Structural and functional evaluation (SaFE)-MRI of peripheral artery disease (PAD) using 3D double-echo steady-state and time-resolved velocimetry
Michael Langham1, Benoit Desjardins1, Erin Englund1, Emile R Mohler, III2, Thomas Floyd3, Jamal J Derakshan1, and Felix W Wehrli1

1Department of Radiology, University of Pennsylvania, Philadelphia, PA, United States, 2Department of Medicine, University of Pennsylvania, Philadelphia, PA, United States, 3Department of Anesthesiology, SUNY Stony Brook, Stony Brook, NY, United States


An alternative unenhanced structural and functional evaluation (SaFE-MRI) MRI is proposed and described for assessing peripheral artery disease (PAD).
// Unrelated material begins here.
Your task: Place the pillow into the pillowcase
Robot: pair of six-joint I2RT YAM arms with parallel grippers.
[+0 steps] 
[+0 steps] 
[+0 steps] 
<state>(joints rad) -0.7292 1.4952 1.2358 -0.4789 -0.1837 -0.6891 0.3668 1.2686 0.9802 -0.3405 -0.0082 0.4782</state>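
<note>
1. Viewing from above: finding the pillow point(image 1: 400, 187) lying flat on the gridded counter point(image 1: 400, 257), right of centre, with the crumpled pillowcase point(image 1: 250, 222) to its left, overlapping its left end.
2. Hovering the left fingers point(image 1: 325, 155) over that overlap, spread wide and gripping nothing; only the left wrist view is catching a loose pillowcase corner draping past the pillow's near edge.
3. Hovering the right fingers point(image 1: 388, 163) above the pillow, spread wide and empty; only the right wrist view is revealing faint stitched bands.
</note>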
The SaFE-MRI protocol interleaves 3D double-echo steady-state (DESS) acquisition and velocity mapping at each station. In SaFE-MRI velocity maps in all major conduit arteries (from abdominal aorta to runoff arteries) serve as a “road map” for locating hemodynamically significant stenoses and gray- and black-blood images are used to grade stenoses and detect vascular calcium. Initial results in patients with PAD agree with the finding from CTA and CE-MRA examinations as well as pressure volume recordings.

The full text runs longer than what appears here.